== THE INPUT ==
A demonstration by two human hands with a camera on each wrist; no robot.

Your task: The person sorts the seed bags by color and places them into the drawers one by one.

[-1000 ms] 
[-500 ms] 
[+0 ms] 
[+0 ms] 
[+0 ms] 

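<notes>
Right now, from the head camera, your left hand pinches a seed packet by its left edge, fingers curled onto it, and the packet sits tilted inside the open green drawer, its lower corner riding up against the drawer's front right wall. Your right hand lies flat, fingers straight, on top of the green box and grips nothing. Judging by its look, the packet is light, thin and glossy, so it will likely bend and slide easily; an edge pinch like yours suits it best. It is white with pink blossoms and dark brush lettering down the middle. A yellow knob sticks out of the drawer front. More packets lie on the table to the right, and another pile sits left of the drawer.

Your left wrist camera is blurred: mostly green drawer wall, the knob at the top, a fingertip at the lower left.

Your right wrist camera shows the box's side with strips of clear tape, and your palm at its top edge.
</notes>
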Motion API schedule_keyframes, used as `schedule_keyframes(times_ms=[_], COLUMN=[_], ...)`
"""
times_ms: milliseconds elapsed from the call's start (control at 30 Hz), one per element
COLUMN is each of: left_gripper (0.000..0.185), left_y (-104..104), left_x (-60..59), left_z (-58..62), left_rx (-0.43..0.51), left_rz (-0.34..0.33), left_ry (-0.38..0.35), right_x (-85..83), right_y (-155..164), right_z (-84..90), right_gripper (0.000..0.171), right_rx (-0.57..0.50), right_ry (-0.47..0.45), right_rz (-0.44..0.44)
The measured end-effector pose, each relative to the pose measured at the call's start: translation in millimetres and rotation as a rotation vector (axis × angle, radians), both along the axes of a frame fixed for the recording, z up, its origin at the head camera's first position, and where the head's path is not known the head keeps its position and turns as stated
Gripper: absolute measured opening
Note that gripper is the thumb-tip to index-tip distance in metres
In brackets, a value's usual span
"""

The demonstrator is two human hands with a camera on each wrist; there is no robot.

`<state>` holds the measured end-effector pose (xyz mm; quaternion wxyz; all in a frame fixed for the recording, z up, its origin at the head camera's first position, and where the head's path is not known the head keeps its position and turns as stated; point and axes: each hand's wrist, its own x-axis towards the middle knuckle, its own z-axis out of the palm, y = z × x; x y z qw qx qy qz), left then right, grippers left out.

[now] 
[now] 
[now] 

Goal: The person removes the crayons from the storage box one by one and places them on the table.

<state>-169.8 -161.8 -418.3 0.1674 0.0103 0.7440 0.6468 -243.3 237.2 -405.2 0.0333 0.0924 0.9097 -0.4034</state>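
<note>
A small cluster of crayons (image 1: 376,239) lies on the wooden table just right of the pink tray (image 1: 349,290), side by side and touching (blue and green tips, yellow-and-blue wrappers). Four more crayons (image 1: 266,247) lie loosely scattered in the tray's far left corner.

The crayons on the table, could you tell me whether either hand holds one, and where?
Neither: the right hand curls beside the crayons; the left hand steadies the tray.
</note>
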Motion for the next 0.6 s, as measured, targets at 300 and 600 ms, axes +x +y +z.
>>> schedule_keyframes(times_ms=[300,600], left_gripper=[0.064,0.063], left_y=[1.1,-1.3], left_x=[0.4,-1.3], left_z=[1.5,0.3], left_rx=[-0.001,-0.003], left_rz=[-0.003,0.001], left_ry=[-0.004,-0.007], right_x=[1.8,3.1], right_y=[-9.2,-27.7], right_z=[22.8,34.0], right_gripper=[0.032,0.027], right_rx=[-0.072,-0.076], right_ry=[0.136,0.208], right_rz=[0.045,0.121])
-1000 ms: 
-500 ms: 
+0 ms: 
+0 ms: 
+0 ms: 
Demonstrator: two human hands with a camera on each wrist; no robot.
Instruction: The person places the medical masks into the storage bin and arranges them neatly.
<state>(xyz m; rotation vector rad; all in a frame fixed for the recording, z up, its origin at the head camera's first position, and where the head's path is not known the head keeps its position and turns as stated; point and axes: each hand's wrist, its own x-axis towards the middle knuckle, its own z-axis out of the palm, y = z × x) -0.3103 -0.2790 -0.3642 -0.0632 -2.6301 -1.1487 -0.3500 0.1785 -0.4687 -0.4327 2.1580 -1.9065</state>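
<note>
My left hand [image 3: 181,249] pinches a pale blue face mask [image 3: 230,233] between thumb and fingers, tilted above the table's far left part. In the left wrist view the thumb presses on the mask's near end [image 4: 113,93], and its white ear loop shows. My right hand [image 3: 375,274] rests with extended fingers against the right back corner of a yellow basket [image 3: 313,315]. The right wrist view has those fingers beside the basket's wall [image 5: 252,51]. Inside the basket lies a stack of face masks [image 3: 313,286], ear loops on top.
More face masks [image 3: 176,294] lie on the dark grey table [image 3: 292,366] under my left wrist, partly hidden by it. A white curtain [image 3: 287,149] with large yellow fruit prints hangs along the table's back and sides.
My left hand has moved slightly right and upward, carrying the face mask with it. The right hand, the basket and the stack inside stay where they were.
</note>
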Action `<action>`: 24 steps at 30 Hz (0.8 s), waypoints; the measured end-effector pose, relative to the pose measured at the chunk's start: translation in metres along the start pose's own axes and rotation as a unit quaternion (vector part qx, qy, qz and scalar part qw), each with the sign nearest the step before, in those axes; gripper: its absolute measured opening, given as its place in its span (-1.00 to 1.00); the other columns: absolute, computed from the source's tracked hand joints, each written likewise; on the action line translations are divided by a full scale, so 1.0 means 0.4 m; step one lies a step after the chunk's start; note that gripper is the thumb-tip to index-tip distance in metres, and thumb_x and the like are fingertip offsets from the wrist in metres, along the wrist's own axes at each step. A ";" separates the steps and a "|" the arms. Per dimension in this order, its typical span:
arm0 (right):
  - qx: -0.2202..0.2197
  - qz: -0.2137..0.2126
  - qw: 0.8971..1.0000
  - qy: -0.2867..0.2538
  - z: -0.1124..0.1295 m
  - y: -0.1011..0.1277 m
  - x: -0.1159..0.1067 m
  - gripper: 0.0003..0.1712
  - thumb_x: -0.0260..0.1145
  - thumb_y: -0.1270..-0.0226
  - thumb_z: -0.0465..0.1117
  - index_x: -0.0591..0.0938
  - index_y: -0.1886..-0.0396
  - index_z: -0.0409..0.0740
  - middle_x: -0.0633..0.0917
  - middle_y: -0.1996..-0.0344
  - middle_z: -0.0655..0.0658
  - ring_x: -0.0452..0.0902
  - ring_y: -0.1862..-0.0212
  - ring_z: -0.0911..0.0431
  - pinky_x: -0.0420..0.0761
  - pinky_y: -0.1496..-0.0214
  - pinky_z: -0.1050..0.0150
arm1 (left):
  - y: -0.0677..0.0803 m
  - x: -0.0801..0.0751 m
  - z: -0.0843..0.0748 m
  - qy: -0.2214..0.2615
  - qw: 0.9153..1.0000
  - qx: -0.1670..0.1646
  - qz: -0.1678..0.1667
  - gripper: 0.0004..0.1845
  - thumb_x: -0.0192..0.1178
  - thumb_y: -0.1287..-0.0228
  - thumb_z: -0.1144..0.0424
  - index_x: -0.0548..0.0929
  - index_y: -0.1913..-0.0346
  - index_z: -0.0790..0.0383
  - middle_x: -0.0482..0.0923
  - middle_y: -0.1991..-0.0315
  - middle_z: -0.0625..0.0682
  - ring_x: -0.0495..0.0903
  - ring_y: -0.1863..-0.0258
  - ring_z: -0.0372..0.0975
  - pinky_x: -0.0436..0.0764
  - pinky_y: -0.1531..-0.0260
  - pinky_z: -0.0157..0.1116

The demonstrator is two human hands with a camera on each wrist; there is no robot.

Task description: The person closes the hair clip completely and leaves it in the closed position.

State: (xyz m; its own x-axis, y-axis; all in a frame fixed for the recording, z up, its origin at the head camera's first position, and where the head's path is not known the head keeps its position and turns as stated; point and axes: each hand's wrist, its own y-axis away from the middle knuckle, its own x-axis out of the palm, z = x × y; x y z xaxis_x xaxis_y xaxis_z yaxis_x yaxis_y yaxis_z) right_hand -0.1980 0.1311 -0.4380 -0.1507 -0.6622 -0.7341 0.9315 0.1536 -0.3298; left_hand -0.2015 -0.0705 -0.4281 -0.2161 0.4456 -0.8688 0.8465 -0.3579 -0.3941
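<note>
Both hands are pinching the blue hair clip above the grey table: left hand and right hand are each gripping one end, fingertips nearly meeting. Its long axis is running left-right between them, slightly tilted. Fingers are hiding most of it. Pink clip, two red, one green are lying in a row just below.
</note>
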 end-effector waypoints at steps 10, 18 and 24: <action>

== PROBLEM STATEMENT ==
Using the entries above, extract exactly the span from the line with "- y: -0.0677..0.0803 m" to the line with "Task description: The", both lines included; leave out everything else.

== SOLUTION TO THE PROBLEM ==
  - y: -0.0677..0.0803 m
  - x: -0.0801..0.0751 m
  - z: -0.0843..0.0748 m
  - qy: -0.2214..0.2615
  - qw: 0.9153..1.0000
  - qx: -0.1670..0.1646
  - qz: -0.1678..0.1667
  - gripper: 0.0004..0.1845
  - thumb_x: -0.0192..0.1178
  - thumb_y: -0.1287..-0.0228
  - thumb_z: -0.1144..0.0424
  - index_x: -0.0548..0.0929
  - index_y: -0.1913..-0.0346
  - index_z: -0.0790..0.0383
  - middle_x: -0.0482..0.0923
  - middle_y: -0.1991..-0.0315
  - middle_z: -0.0625..0.0682
  - ring_x: -0.0495..0.0903
  - ring_y: -0.1863..-0.0258
  - ring_z: -0.0372..0.0975
  - pinky_x: -0.0436..0.0764
  - pinky_y: -0.1531..-0.0260
  - pinky_z: -0.0157..0.1116

The demonstrator is two human hands with a camera on each wrist; there is no robot.

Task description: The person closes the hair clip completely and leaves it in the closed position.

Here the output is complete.